Your instructions →
Images aside, return all the entries exactly.

Top of Source data

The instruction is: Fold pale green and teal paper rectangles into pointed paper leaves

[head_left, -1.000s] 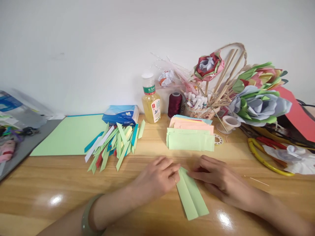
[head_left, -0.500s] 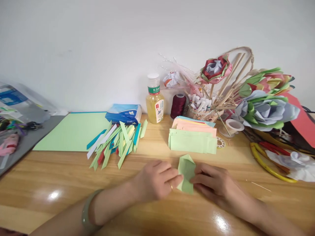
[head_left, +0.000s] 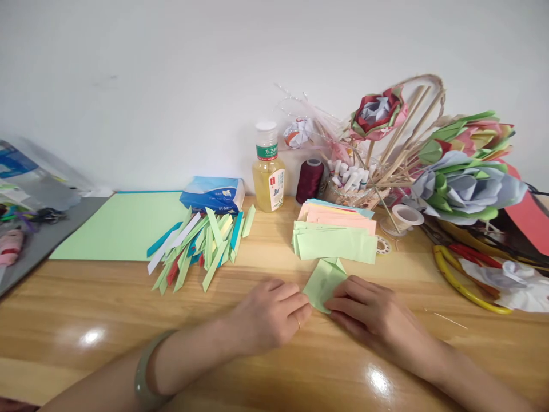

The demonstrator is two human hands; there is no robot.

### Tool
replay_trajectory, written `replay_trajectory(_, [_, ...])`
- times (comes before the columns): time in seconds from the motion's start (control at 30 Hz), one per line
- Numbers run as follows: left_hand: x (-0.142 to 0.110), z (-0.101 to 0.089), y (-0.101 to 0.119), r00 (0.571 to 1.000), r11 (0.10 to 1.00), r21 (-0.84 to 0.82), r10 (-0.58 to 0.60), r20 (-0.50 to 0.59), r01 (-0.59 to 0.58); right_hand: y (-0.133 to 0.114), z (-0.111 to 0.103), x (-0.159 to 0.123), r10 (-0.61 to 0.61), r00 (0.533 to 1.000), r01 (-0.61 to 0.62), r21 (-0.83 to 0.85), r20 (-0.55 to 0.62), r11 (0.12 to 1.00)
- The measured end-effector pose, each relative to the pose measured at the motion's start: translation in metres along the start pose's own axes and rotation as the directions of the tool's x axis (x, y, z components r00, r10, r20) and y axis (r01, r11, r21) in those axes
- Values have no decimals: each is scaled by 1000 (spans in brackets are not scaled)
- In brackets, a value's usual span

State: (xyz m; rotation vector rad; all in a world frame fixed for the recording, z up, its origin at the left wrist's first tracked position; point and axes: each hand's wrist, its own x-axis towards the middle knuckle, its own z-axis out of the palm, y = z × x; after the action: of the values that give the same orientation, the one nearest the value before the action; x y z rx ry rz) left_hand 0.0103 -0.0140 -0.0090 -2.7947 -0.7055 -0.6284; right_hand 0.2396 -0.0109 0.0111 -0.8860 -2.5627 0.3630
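A light green piece of folded paper (head_left: 325, 282) lies on the wooden table between my hands, its top corners creased inward. My left hand (head_left: 274, 312), with a ring on one finger, is closed with its fingertips at the paper's lower left edge. On the other side, my right hand (head_left: 364, 309) pinches the lower right edge of the same paper. Just beyond it, a stack of cut paper strips (head_left: 337, 243) rests on the table, green ones in front and pink, yellow and blue ones behind.
Folded strips (head_left: 210, 246) lie in a pile on the left, beside a large green sheet (head_left: 115, 229) and a tissue pack (head_left: 212, 194). A bottle (head_left: 269, 171), a thread spool (head_left: 309, 180) and paper flowers (head_left: 467, 186) stand behind. Yellow-handled scissors (head_left: 467, 297) lie right.
The lower end of the green paper has been folded up, so it looks shorter and wider. My hands stay at its two sides, and the camera view has shifted slightly.
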Motion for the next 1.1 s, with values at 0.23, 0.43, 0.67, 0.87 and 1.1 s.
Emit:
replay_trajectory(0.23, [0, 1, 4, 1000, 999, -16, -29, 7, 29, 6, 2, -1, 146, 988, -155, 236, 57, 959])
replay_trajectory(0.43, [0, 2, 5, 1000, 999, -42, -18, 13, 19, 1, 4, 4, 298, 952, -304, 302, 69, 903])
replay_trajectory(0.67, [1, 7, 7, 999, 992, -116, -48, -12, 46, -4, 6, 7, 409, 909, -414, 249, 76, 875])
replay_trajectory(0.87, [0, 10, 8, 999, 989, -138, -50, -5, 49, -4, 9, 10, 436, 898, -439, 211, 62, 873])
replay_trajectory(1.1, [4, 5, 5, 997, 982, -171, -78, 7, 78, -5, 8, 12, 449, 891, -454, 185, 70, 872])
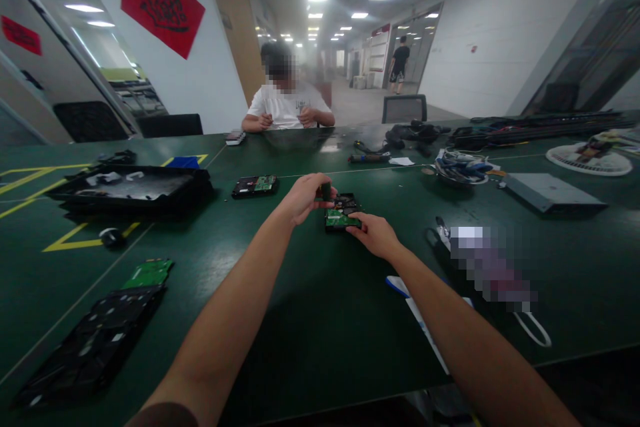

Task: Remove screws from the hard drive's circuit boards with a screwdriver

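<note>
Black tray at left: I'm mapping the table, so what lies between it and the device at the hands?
The head view shows another black device, then the left hand.

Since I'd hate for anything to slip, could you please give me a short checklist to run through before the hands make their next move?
Device with green board resting on the table: ok.
Right hand touching the device's near right corner: ok.
Small dark piece held in left hand: ok.
What that piece is: cannot tell.
Screws in the device: cannot tell, too small.
Co-worker's hands well apart: ok, across the table.
</note>
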`<action>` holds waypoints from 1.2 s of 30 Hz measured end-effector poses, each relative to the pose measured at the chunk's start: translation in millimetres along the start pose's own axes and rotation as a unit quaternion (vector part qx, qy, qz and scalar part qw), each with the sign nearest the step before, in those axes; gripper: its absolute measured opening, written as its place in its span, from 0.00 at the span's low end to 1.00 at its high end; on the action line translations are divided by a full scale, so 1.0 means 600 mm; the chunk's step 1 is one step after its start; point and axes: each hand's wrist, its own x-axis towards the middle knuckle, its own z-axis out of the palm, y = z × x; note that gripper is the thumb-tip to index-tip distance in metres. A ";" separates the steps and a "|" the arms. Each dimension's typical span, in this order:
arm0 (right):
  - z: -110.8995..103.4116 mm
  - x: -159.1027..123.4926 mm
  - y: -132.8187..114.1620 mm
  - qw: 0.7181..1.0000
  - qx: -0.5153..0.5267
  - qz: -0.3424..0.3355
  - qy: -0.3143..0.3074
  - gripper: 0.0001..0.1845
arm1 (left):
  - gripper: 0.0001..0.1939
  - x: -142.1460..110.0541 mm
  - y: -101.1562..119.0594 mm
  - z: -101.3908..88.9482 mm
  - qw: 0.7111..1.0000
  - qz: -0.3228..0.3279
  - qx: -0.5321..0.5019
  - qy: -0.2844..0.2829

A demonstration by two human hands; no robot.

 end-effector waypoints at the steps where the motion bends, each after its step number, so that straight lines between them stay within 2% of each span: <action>1: 0.001 0.000 0.000 1.000 -0.001 0.000 0.002 0.23 | 0.09 0.000 -0.001 0.001 1.000 -0.003 -0.010 0.000; 9: 0.004 0.001 0.005 1.000 0.005 -0.005 0.003 0.23 | 0.11 0.007 -0.002 -0.007 0.996 0.046 0.062 0.052; 14: 0.003 0.000 0.004 1.000 0.004 -0.003 0.004 0.23 | 0.09 0.004 -0.002 -0.003 1.000 0.011 0.013 0.020; 17: -0.001 -0.001 0.001 1.000 0.005 0.002 -0.005 0.23 | 0.08 0.005 -0.003 -0.002 1.000 0.007 -0.006 0.019; 23: -0.004 -0.002 -0.002 1.000 0.010 0.003 -0.010 0.23 | 0.09 0.006 -0.003 -0.005 0.994 0.064 0.068 0.056; 28: -0.004 -0.001 -0.003 1.000 0.004 0.000 -0.010 0.23 | 0.11 0.004 -0.004 -0.003 1.000 0.010 0.025 0.011; 30: -0.005 -0.001 -0.004 1.000 0.003 0.003 -0.009 0.23 | 0.11 0.006 -0.005 -0.002 1.000 -0.003 0.002 0.009; 36: -0.006 0.000 -0.005 1.000 -0.002 0.006 -0.010 0.23 | 0.10 0.005 -0.001 -0.002 0.997 0.036 0.041 0.063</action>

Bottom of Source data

Answer →
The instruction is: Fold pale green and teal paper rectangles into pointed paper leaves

[head_left, -1.000s] 
[head_left, -0.500s] 
[head_left, +0.000s] 

The demonstrator is two human hands; there is no robot.

### Tool
replay_trajectory, written `replay_trajectory(_, [_, ...])`
- times (comes before the columns): time in seconds from the motion's start (control at 30 Hz), one per line
- Numbers run as follows: left_hand: x (-0.142 to 0.110), z (-0.101 to 0.089), y (-0.101 to 0.119), r00 (0.571 to 1.000), r11 (0.10 to 1.00), r21 (-0.84 to 0.82), r10 (-0.58 to 0.60), r20 (-0.50 to 0.59), r01 (-0.59 to 0.58); right_hand: y (-0.133 to 0.114), z (-0.111 to 0.103), x (-0.159 to 0.123), r10 (-0.61 to 0.61), r00 (0.533 to 1.000), r01 (-0.61 to 0.62), r21 (-0.83 to 0.85), r20 (-0.55 to 0.62), r11 (0.12 to 1.00)
- The measured end-effector pose, each relative to the pose measured at the motion's start: translation in metres along the start pose's own axes and rotation as the directions of the tool's x axis (x, y, z components r00, r10, r20) and y axis (r01, r11, r21) in those axes
- Values have no decimals: each is scaled by 1000 (spans in brackets are not scaled)
- In brackets, a value's usual span

State: (xyz m; rotation vector rad; all in a world frame fixed for the recording, z up, its origin at the left wrist's first tracked position; point and axes: each hand's wrist, its own x-axis towards the middle knuckle, its own z-axis out of the palm, y = z × x; after the action: of the values that give the same orientation, the one nearest the value before the action; x y z rx ry rz) left_hand 0.0103 -0.0140 -0.0090 -2.7947 -0.7055 -0.6284; right_hand 0.2396 -0.0109 0.0111 -0.8860 -2.5627 0.3630
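A light green piece of folded paper (head_left: 325, 282) lies on the wooden table between my hands, its top corners creased inward. My left hand (head_left: 274, 312), with a ring on one finger, is closed with its fingertips at the paper's lower left edge. On the other side, my right hand (head_left: 364, 309) pinches the lower right edge of the same paper. Just beyond it, a stack of cut paper strips (head_left: 337, 243) rests on the table, green ones in front and pink, yellow and blue ones behind.
Folded strips (head_left: 210, 246) lie in a pile on the left, beside a large green sheet (head_left: 115, 229) and a tissue pack (head_left: 212, 194). A bottle (head_left: 269, 171), a thread spool (head_left: 309, 180) and paper flowers (head_left: 467, 186) stand behind. Yellow-handled scissors (head_left: 467, 297) lie right.
The lower end of the green paper has been folded up, so it looks shorter and wider. My hands stay at its two sides, and the camera view has shifted slightly.
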Motion for the next 1.1 s, with values at 0.23, 0.43, 0.67, 0.87 and 1.1 s.
Emit:
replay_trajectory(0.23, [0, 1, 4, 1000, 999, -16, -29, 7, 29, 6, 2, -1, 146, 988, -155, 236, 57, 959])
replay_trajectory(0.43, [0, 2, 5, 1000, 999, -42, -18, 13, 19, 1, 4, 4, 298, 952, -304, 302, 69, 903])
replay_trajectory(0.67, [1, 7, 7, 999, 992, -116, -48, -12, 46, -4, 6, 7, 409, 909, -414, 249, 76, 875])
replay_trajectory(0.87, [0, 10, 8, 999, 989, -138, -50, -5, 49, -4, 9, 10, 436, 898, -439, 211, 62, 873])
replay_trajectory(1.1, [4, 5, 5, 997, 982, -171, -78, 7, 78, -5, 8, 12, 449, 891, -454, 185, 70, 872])

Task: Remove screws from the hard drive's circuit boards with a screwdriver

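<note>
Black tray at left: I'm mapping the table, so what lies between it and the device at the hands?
The head view shows another black device, then the left hand.

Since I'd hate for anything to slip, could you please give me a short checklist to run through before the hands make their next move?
Device with green board resting on the table: ok.
Right hand touching the device's near right corner: ok.
Small dark piece held in left hand: ok.
What that piece is: cannot tell.
Screws in the device: cannot tell, too small.
Co-worker's hands well apart: ok, across the table.
</note>
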`<action>` holds waypoints from 1.2 s of 30 Hz measured end-effector poses, each relative to the pose measured at the chunk's start: translation in millimetres along the start pose's own axes and rotation as a unit quaternion (vector part qx, qy, qz and scalar part qw), each with the sign nearest the step before, in those axes; gripper: its absolute measured opening, written as its place in its span, from 0.00 at the span's low end to 1.00 at its high end; on the action line translations are divided by a full scale, so 1.0 means 600 mm; the chunk's step 1 is one step after its start; point and axes: each hand's wrist, its own x-axis towards the middle knuckle, its own z-axis out of the palm, y = z × x; note that gripper is the thumb-tip to index-tip distance in metres. A ";" separates the steps and a "|" the arms. Each dimension's typical span, in this order:
arm0 (right):
  - z: -110.8995..103.4116 mm
  - x: -159.1027..123.4926 mm
  - y: -132.8187..114.1620 mm
  - qw: 0.7181..1.0000
  - qx: -0.5153..0.5267
  - qz: -0.3424..0.3355
  - qy: -0.3143..0.3074
  - gripper: 0.0001..0.1845
arm1 (left):
  - gripper: 0.0001..0.1939
  - x: -142.1460..110.0541 mm
  - y: -101.1562..119.0594 mm
  - z: -101.3908..88.9482 mm
  - qw: 0.7111..1.0000
  - qz: -0.3228..0.3279
  - qx: -0.5321..0.5019
  - qy: -0.2844..0.2829

A demonstration by two human hands; no robot.

 end-effector waypoints at the steps where the motion bends, each after its step number, so that straight lines between them stay within 2% of each span: <action>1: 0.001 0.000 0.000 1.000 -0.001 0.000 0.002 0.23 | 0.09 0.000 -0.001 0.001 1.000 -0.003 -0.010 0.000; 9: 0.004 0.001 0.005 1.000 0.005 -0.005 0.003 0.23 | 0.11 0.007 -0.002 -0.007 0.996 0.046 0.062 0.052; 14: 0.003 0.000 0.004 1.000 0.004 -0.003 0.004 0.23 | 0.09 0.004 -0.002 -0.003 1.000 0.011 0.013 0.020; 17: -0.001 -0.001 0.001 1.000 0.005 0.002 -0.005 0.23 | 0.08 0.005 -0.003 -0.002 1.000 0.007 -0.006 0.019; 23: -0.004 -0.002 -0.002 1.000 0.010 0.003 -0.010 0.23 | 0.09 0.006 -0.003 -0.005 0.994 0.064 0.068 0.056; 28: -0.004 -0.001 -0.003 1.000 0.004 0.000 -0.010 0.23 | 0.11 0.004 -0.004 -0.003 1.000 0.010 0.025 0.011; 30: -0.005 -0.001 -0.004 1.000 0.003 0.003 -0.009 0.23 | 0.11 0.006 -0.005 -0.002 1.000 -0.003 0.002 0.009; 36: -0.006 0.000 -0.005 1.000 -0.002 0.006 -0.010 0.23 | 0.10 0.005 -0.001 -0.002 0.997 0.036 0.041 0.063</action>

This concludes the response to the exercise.